The Problems with a Mobile Student Body

Mary Ellen Flannery raises an interesting issue in her NEA article, “Kids on the Move.” Kids are greatly impacted by the stress and upheaval that comes with switching schools and moving to different homes. According to Flannery, “Students who switch schools tend to have lower scores in reading and math, and they’re more likely to drop out.” One woman commented on this article asking how education can keep punishing children for their parents actions. The students do not have a say in when or where their parents move, yet the students are the ones that suffer. Isn’t it time that we started finding ways to solve these problems? Flannery mentions that oftentimes records follow the children into school too late, so that learning disabilities and special needs are not identified quickly enough. Flannery mentions that better data systems are being called for, but I feel that there must be more that can be done.

Flannery also brings up the McKinney-Vento Homelessness Assistance Act, which requires schools to bus students to their original schools, not the schools determined by their current location (shelters, etc.). Better funding of this act would help homeless students retain at least a part of their former lives, allowing for the stability that children so desperately need.

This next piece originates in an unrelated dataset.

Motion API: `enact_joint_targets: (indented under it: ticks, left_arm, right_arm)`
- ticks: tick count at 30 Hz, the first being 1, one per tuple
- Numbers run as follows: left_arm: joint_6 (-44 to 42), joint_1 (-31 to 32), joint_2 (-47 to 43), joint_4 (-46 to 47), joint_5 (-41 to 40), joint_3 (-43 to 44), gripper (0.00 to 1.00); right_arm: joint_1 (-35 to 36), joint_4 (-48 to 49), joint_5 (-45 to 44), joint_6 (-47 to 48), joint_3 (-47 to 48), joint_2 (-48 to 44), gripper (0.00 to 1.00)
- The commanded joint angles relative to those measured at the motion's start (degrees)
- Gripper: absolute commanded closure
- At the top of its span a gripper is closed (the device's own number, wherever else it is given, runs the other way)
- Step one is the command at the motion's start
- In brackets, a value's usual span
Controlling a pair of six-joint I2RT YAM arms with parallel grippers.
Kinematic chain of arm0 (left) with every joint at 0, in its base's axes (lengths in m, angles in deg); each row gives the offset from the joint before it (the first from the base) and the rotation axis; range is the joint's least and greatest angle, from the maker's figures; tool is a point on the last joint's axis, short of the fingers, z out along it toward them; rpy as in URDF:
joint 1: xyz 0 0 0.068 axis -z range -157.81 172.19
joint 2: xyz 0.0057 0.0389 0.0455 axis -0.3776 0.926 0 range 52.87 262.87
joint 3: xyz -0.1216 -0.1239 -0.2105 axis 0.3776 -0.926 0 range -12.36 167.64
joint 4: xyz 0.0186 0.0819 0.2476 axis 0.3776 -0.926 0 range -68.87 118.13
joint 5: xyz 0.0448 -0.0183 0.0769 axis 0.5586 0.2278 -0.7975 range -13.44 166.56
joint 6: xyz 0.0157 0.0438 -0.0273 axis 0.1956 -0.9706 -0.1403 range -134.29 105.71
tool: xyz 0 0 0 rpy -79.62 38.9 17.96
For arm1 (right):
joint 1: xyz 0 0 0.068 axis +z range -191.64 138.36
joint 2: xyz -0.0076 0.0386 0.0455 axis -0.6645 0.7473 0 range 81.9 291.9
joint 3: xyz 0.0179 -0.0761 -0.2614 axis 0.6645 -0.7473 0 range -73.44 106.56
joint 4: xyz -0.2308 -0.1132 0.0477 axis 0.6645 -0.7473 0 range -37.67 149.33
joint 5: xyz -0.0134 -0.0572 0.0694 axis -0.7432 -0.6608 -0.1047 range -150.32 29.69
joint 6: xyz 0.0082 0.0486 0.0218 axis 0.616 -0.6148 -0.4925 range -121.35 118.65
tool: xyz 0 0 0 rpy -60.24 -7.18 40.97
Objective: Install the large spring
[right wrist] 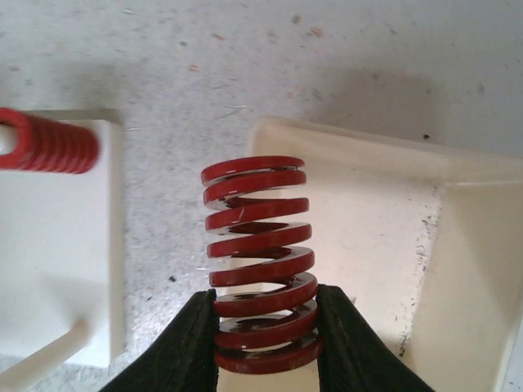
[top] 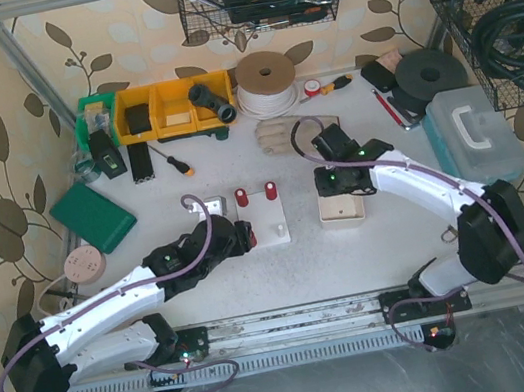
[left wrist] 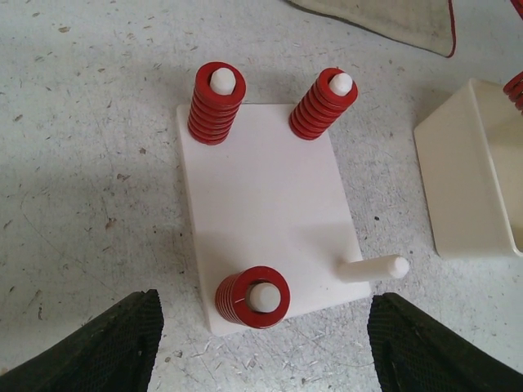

This article got me thinking about problems I had never spent much time on before; how can we as teachers help new students better acclimate to their new schools- really make them want to come to school so that drop out rates for these children decrease. Would a solution be to create a community for these new students and their parents? Is there a special way to reach out to homeless students and their families? This article brought up more questions than answers for me, but I feel that they are problems every school system- and every teacher- will face.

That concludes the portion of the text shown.